- Original title: Funes el memorioso
- Country: Argentina
- Language: Spanish
- Genre: short story

Publication
- Published in: Ficciones
- Publisher: Editorial Sur
- Media type: Print
- Publication date: 1942
- Published in English: 1954

= Funes the Memorious =

Short story by Jorge Luis Borges

"Funes the Memorious" (original Spanish title Funes el memorioso) is a short story by Argentine writer Jorge Luis Borges (1899–1986). First published in La Nación of June 1942, it appeared in the 1944 anthology Ficciones, part two (Artifices). The first English translation appeared in 1954 in Avon Modern Writing No. 2.

"Funes the Memorious" is the tale of one Ireneo Funes, who, after falling off his horse and receiving a bad head injury, acquired the amazing talent—or curse—of remembering absolutely everything.

==Plot summary==
The narrator, a version of Borges himself, meets Ireneo Funes, a teenage boy who lives in Fray Bentos, Uruguay, in 1884. Borges's cousin asks the boy for the time, and Funes replies instantly, without the aid of a watch and accurate to the minute.

Borges returns to Buenos Aires, then in 1887 comes back to Fray Bentos, intending to relax and study some Latin. He learns that Ireneo Funes has meanwhile suffered a horseback riding accident and is now hopelessly crippled. Soon enough, Borges receives a note from Funes, requesting that the visitor lend him some of his Latin books and a dictionary. Borges, disconcerted, sends Funes what he deems the most difficult works "in order fully to undeceive him".

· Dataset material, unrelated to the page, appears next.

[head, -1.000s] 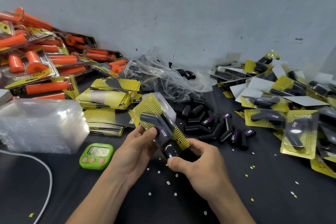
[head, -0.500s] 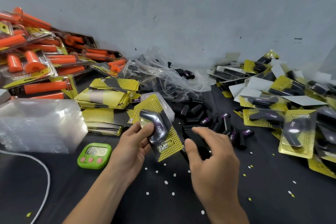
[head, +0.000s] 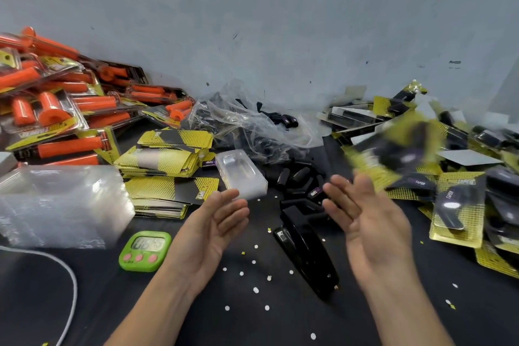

Days later, Borges receives a telegram from Buenos Aires calling for his return due to his father's ill health. As he packs, he remembers the books and goes to Funes's house. Funes's mother escorts him to a patio where the youth usually spends his dark hours. As he enters, Borges is greeted by Funes's voice speaking perfect Latin, reciting "the first paragraph of the twenty-fourth chapter of the seventh book of the Historia Naturalis" (by Pliny the Elder).

Funes enumerates to Borges the cases of prodigious memory cited in the Historia Naturalis, and adds that he marvels that those are considered marvellous. He reveals that, since his fall from the horse, he perceives everything in full detail and remembers it all. He remembers, for example, the shape of clouds at all given moments, as well as the associated perceptions (muscular, thermal, etc.) of each moment. Funes has an immediate intuition of the mane of a horse or the form of a constantly changing flame that is comparable to our (normal people's) intuition of a simple geometric shape such as a triangle or square.

In order to pass the time, Funes has engaged in projects such as reconstructing a full day's worth of past memories (an effort which, he finds, takes him another full day), and constructing a "system of enumeration" that gives each number a different, arbitrary name. Borges correctly points out to him that this is precisely the opposite of a system of enumeration, but Funes might be incapable of such understanding. A poor, ignorant young boy in the outskirts of a small town, he is hopelessly limited in his possibilities, but (says Borges) his absurd projects reveal "a certain stammering greatness". Funes, we are told, is incapable of Platonic ideas, of generalities, of abstraction; his world is one of intolerably uncountable details. He finds it very difficult to sleep, since he recalls "every crevice and every moulding of the various houses which [surround] him".

Borges spends the whole night talking to Funes in the dark. When dawn reveals Funes's face, only 19 years old, Borges sees him "as monumental as bronze, more ancient than Egypt, anterior to the prophecies and the pyramids".

Borges later finds out that Funes died from "congestion of the lungs".

==Actual persons with similar conditions==

Solomon Shereshevsky, a stage memory-artist (mnemonist) with a condition known as hypermnesia, is described by the Russian neuropsychologist Alexander Luria in his book, The Mind of a Mnemonist, which some speculate was the inspiration for Borges's story. Luria discusses explicitly some of the trade-offs—hinted at by Borges—that come with supernormal memory power. British-American neurologist and writer Oliver Sacks cites Luria's book as the inspiration for his own book Awakenings, which is dedicated to Luria. Sacks also mentions Borges's Funes in his book, The Man Who Mistook His Wife for a Hat, at the end of Chapter 13 entitled, "Yes, Father-Sister" and in other chapters. The neuroscience aspects of Funes are also discussed in detail by Rodrigo Quian Quiroga in his book Borges and Memory: Encounters with the Human Brain.

Jill Price, the actress Marilu Henner and a few others, can remember with great accuracy most days of their lives starting from the average age of eleven. The scientific term for their unique condition is "hyperthymestic syndrome", more recently known as highly superior autobiographical memory (HSAM). Price has stated that she, like Funes, views her memory as a curse.